The post assumes you’re familiar with Rust. However, to follow it you don’t need any knowledge about Kafka or its protocol. I will explain the problem I was working on briefly, but will not go into much detail.

Introduction

Apache Kafka has a sizeable custom binary protocol that is versioned, with various data types, optional fields, etc. Unfortunately, it doesn’t use a well-known serialization format like Protobuf. The protocol message schema is described in JSON. The actual Java code that does serialization and deserialization is generated from this description¹.

I created a library kafka_wire_protocol. It’s a generated de-/serialization code for the Kafka protocol, but for Rust (and in the future, for Go). The correctness of the generated code is paramount. I applied many testing techniques to it: quick unit tests, integration tests against a real Kafka instance, fuzzying. And also kafka_wire_protocol is a good example of software that can benefit from property testing. About this is going to be this post.
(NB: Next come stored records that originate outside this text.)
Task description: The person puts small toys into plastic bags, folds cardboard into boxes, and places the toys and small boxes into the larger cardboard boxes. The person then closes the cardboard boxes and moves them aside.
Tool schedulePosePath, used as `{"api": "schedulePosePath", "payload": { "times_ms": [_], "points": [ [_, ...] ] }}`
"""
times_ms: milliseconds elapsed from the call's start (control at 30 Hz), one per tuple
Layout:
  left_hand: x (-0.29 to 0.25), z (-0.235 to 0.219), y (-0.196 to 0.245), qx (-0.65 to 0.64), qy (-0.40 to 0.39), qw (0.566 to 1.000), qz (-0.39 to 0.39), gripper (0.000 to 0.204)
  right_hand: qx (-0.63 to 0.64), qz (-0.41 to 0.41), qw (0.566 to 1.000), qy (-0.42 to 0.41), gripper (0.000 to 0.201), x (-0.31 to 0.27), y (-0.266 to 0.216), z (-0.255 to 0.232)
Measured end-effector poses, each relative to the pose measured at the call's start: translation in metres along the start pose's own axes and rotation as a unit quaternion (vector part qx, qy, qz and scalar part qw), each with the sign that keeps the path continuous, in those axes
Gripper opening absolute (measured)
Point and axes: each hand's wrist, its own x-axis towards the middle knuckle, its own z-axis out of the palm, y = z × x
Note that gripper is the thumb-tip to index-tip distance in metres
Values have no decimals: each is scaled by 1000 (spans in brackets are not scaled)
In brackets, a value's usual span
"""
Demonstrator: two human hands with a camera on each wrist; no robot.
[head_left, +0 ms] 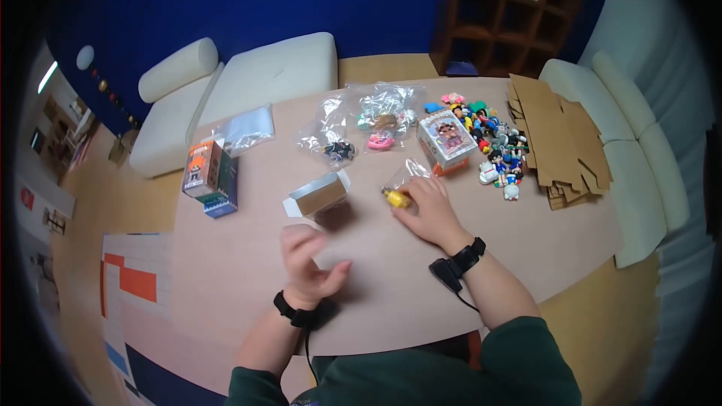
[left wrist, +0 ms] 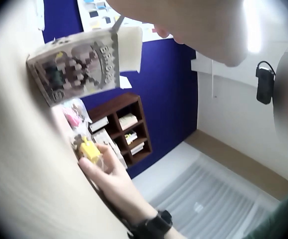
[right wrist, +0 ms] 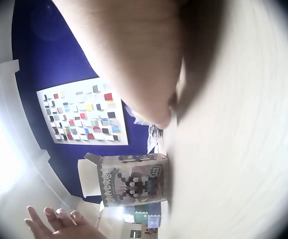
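Note:
My right hand (head_left: pixel 430 212) pinches a small yellow toy (head_left: pixel 396 198) between thumb and fingers, close over the table. A clear plastic bag (head_left: pixel 412 171) lies against those fingertips. In the left wrist view the yellow toy (left wrist: pixel 89 151) looks blocky. My left hand (head_left: pixel 307 265) is raised above the table, blurred, its thumb spread and nothing in it. Just beyond it stands a small carton (head_left: pixel 322 199) with its flaps open. Its printed side, marked BRICKS (right wrist: pixel 134 183), faces me in the right wrist view.
Clear bags with toys (head_left: pixel 380 122) lie at the back. A printed box (head_left: pixel 447 141) stands beside a heap of small figures (head_left: pixel 496 139). Flattened cardboard (head_left: pixel 564 135) covers the right side. Boxes (head_left: pixel 210 177) and a flat plastic bag (head_left: pixel 247 129) sit on the left.

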Motion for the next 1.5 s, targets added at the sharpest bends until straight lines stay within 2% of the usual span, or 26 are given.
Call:
{"api": "schedulePosePath", "payload": {
  "times_ms": [33, 100, 133, 167, 200, 233, 267, 300, 333, 367, 400, 467, 533, 600, 667, 867, 1000, 1100, 1167, 1200, 1267, 1333, 1367, 1400, 1467, 1500],
  "points": [
    [2, 2, 2, -1, -6, 1000, 8, 51, 3, 3, 1000, 9, 46, 1, 2, -1],
    [3, 9, 4, -99, -171, 979, -52, 29, 57, 90, 992, -67, 32, 3, 4, -6],
    [2, 19, 9, -97, -171, 979, -45, 29, 57, 87, 993, -60, 32, 4, 4, -6],
    [-2, 33, 15, -220, -215, 917, -255, 23, 216, 138, 966, -25, 27, 4, 4, -4],
    [-8, 43, 17, -329, -244, 794, -449, 19, 368, 183, 911, 7, 22, 2, 4, -1],
    [-10, 51, 9, -395, -291, 711, -504, 24, 368, 179, 912, 8, 22, 1, 6, 1],
    [-13, 60, 6, -395, -288, 715, -501, 24, 466, 174, 867, 29, 21, 1, 8, 4],
    [-14, 70, 6, -470, -237, 656, -541, 29, 558, 165, 812, 49, 22, 2, 10, 7],
    [-16, 80, 4, -540, -182, 588, -574, 35, 556, 158, 815, 46, 22, 3, 12, 9],
    [-17, 86, 0, -536, -164, 612, -558, 44, 562, 145, 814, 40, 26, 3, 13, 11],
    [-19, 93, -3, -539, -161, 615, -553, 44, 567, 132, 812, 36, 29, 1, 14, 13],
    [-17, 107, -6, -556, -86, 615, -553, 43, 569, 126, 812, 28, 29, 0, 7, 9],
    [-17, 116, -1, -555, -69, 626, -543, 42, 514, 106, 851, 9, 28, -1, 1, 9],
    [-15, 115, 0, -521, -52, 657, -543, 40, 503, 106, 857, 29, 22, -1, -3, 5],
    [-15, 114, -1, -527, -42, 660, -534, 39, 360, 74, 929, 55, 18, 2, -7, 2],
    [-24, 112, -12, -560, -33, 641, -524, 40, 452, 118, 884, 24, 17, 4, 2, 15],
    [-20, 115, -9, -563, -17, 644, -517, 41, 387, 114, 915, 25, 12, 3, 6, 19],
    [-21, 114, -14, -573, -28, 634, -518, 42, 368, 91, 923, 63, 26, 4, 6, 26],
    [-20, 111, -16, -581, -24, 616, -531, 42, 475, 133, 866, 80, 48, 6, 4, 31],
    [-20, 109, -16, -585, -27, 600, -545, 41, 469, 133, 870, 72, 48, 6, 5, 30],
    [-13, 105, -12, -598, -27, 586, -546, 40, 494, 170, 852, -23, 60, 5, -3, 19],
    [-18, 106, -13, -611, -30, 574, -545, 40, 521, 162, 837, -34, 58, 6, -6, 13],
    [-22, 108, -15, -611, -41, 579, -539, 39, 555, 153, 817, -34, 55, 5, -7, 12],
    [-23, 110, -15, -611, -56, 585, -531, 38, 550, 155, 820, -34, 55, 3, -4, 13],
    [-21, 111, -13, -603, -50, 589, -536, 36, 567, 126, 814, 32, 47, 1, 1, 15],
    [-20, 111, -12, -589, -44, 595, -545, 35, 563, 123, 816, 31, 47, -1, 4, 13]
  ]
}}
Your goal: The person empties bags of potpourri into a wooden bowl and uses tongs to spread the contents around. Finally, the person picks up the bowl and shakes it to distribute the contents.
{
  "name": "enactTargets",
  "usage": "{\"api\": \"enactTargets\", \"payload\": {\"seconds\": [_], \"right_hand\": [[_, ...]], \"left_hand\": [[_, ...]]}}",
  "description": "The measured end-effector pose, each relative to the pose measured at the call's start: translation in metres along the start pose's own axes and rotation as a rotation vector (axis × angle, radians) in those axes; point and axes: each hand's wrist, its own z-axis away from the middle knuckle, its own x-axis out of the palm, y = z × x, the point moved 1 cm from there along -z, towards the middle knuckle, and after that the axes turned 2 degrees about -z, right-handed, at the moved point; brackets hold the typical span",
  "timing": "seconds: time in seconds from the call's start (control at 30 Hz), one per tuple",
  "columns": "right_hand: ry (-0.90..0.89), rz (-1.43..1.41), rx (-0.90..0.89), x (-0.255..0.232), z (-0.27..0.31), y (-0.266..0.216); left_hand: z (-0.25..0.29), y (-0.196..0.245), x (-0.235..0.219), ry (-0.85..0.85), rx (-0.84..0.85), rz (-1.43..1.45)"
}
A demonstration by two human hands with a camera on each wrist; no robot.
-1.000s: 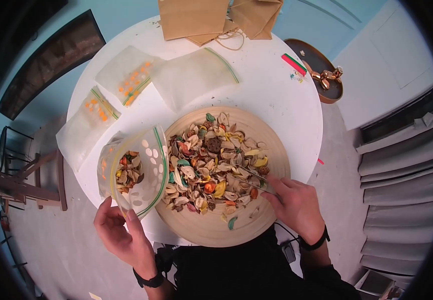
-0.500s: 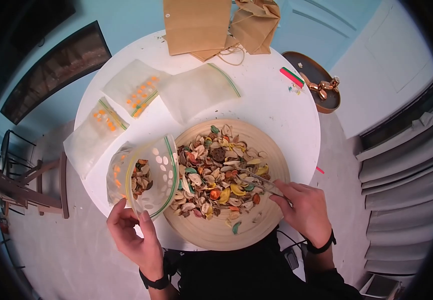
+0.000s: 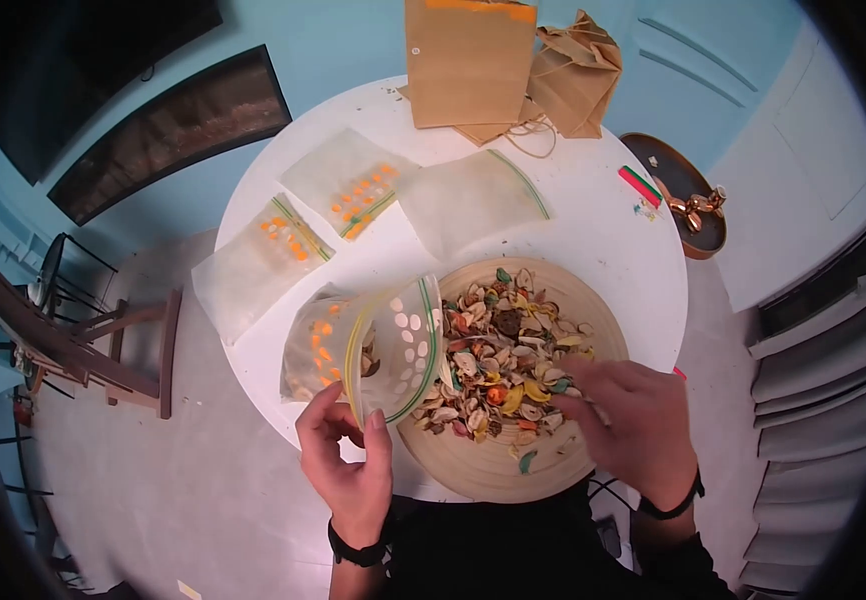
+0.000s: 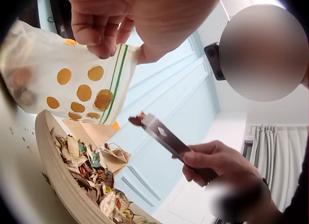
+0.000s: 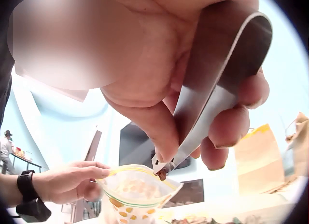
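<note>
My left hand (image 3: 348, 480) pinches the rim of an upright zip bag (image 3: 298, 350) with orange dots, its mouth spread open. Dried petals (image 3: 371, 362) show inside. Raised above the right side of a round wooden plate (image 3: 458, 478), my right hand (image 3: 648, 425) is blurred in the head view. It grips metal tweezers (image 4: 166, 141) between thumb and fingers. Their tips pinch a small dark red dried piece (image 5: 162, 175), seen in both wrist views. A heap of mixed potpourri (image 3: 498, 360), with petals, pods and small cones, covers much of the plate.
Flat zip bags (image 3: 253, 270) lie on the white round table (image 3: 643, 290) beyond the plate. Brown paper bags (image 3: 473, 75) stand at the far edge. Red and green strips (image 3: 640, 187) lie at the right, near a tray with a copper-coloured balloon-dog figure (image 3: 693, 210).
The tweezers have come up from the potpourri with a dark red piece. My right hand has risen off the plate, while my left hand keeps holding the bag's rim. The head view has shifted.
</note>
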Motion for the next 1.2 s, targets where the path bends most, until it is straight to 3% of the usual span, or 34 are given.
{"api": "enactTargets", "payload": {"seconds": [0.1, 0.23, 0.33, 0.43, 0.53, 0.67, 0.83, 0.9, 1.03, 1.1, 1.2], "right_hand": [[-0.065, -0.005, -0.195, 0.018, -0.025, -0.02], [-0.09, -0.038, -0.165, 0.019, -0.019, -0.013], [-0.075, -0.118, 0.027, 0.007, 0.009, 0.02], [-0.254, -0.02, 0.358, -0.012, 0.041, 0.053], [-0.299, -0.071, 0.476, -0.024, 0.067, 0.071], [-0.405, -0.132, 0.516, -0.028, 0.077, 0.08], [-0.458, -0.12, 0.428, -0.009, 0.066, 0.077], [-0.438, -0.096, 0.346, -0.002, 0.06, 0.071], [-0.378, -0.077, 0.274, 0.018, 0.059, 0.063], [-0.373, -0.062, 0.267, 0.021, 0.061, 0.062], [-0.373, -0.034, 0.273, 0.021, 0.063, 0.061]], "left_hand": [[0.0, 0.001, 0.001, 0.017, 0.0, -0.02], [0.001, 0.002, -0.002, 0.022, -0.005, -0.044], [0.006, -0.005, -0.001, 0.038, 0.006, -0.024], [0.007, -0.013, 0.001, 0.096, -0.014, -0.052], [0.005, -0.015, 0.0, 0.131, -0.052, -0.025], [0.004, -0.02, 0.002, 0.138, 0.041, -0.08], [0.006, -0.015, 0.005, 0.167, 0.041, -0.132], [0.008, -0.007, 0.005, 0.166, -0.11, -0.078], [0.009, -0.01, 0.004, 0.163, -0.098, -0.08], [0.008, -0.017, 0.003, 0.153, 0.03, -0.165], [0.007, -0.016, 0.004, 0.148, 0.018, -0.151]]}}
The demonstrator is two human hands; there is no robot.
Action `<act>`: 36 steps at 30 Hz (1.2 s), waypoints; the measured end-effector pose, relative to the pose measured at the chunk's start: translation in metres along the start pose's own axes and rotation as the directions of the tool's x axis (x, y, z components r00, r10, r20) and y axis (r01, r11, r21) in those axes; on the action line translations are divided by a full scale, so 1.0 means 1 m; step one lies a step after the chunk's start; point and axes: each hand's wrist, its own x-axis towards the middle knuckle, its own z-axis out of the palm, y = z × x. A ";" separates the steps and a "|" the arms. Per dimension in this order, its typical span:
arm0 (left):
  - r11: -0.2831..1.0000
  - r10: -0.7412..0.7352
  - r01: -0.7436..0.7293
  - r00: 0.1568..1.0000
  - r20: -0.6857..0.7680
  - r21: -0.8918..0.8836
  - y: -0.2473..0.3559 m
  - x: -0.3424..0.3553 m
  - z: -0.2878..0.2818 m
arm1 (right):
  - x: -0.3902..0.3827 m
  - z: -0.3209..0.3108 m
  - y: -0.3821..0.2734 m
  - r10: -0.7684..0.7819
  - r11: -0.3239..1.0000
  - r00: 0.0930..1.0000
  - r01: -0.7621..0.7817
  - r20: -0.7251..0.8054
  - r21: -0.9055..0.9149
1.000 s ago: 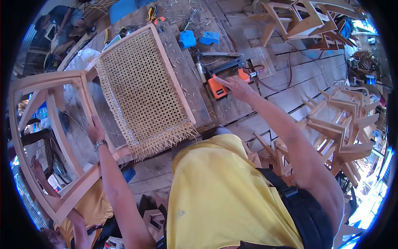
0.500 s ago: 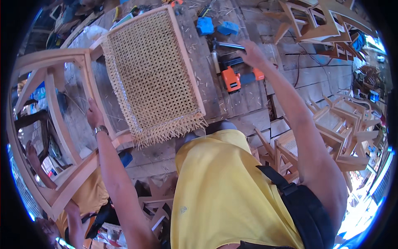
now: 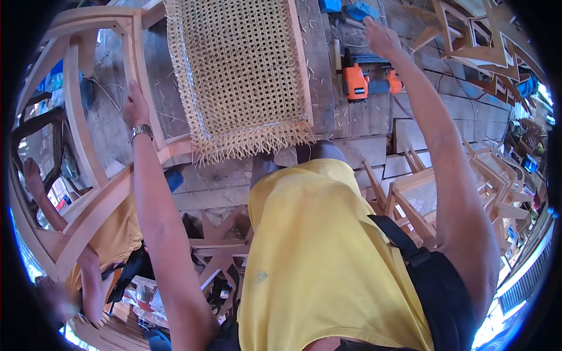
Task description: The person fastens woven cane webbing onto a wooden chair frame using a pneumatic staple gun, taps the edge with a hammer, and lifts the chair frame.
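My left hand [image 3: 136, 106], with a watch at the wrist, is closed round a rail of the bare wooden chair frame [image 3: 71, 111]. Joined to that frame is a seat panel of woven cane webbing [image 3: 243, 70], its loose strand ends fringing the near and left edges. Over the bench, my right hand [image 3: 384, 41] is closed at the end of a slim metallic shaft, apparently a hammer [image 3: 355, 23]. Its head is hard to make out. Close by lie an orange and black nail gun [image 3: 357, 82] and a wooden tool handle [image 3: 337, 54].
Blue blocks [image 3: 361, 10] lie beyond the nail gun. Cane scraps litter the plank surface [image 3: 328, 120]. Unfinished chairs stand at right, one with a cane seat [image 3: 418, 196]; more wooden frames [image 3: 474, 38] are far right. Another person's hand [image 3: 32, 174] shows at left through the frame.
The view has shifted, so the bench things sit higher and the seat further right. My right hand has moved away with the hammer, closer to the blue block. My left hand stays on the rail.
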 end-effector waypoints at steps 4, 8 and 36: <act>0.998 0.011 -0.012 1.000 0.003 0.061 -0.011 0.010 0.006 | -0.041 -0.074 -0.057 0.055 0.938 0.994 -0.018 -0.096 0.347; 0.994 0.026 -0.031 0.999 0.044 0.105 -0.012 0.001 0.005 | -0.141 -0.090 -0.122 0.222 0.679 0.975 -0.170 0.021 0.714; 0.986 -0.002 -0.008 0.998 0.056 0.167 0.002 -0.005 -0.002 | -0.269 -0.058 -0.260 0.327 0.514 0.939 -0.269 0.103 0.815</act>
You don’t need to familiarize yourself with kafka_wire_protocol to understand what will be discussed. I will give examples from the code, but they will be self-contained. However, if you’re interested, feel free to check out this repo and follow the instruction in README to run the code generator, compile, and run the tests.

Property testing

If we quote Wikipedia:

Property testing is a testing technique where, instead of asserting that specific inputs produce specific expected outputs, the practitioner randomly generates many inputs, runs the program on all of them, and asserts the truth of some “property” that should be true for every pair of input and output.

The programmer writes the test code similar to unit tests, i.e. an input, some operation(s) on this input, and finally some checks on the output. The set of checks represents the properties we’re testing in code. Normally, some property testing library is used to support this. The library does two main things:

It generates many inputs randomly with the guidance from programmer. It should be convenient for the human to set up the strategy for generation, it should be mostly automatic and easily composable from building blocks.
Once a violation of a property under test is detected, the library shrinks the input, that is, minifies it to make it more comprehensible to people.

For example, every output from a serialization function should be accepted by the corresponding deserialization function

This sounds quite like what we want to achieve here! Property testing is particularly good for “paired” functions, like serialization/deserialization, encryption/decryption, compression/decompression, and so on, because they are so easy to check against each other.

Property testing was invented (to the best of my knowledge) by Koen Claessen and John Hughes in the library QuickCheck back in 1999. If you’re interested, you can read the story of QuickCheck here.

Originally made for Haskell, QuickCheck inspired many similar libraries for numerous programming platforms.

Proptest

Proptest, inspired by Hypothesis (a Python library), is a property testing library for Rust. I used Proptest for kafka_wire_protocol.

Step by step towards property tests

Let’s manually re-create the generated code with property tests step by step. We will use MetadataRequest version 12. If you’re interested in the final generated variant of the code in the following sections, check out this file. Meanwhile, I skip all the cfg(test) attributes here to not clutter the code.

Step 1. Simplified generated code

The root struct is called MetadataRequest, which contains a vector of another struct MetadataRequestTopic. The implementations of Readable and Writable are generated, so feel free to ignore what’s inside them.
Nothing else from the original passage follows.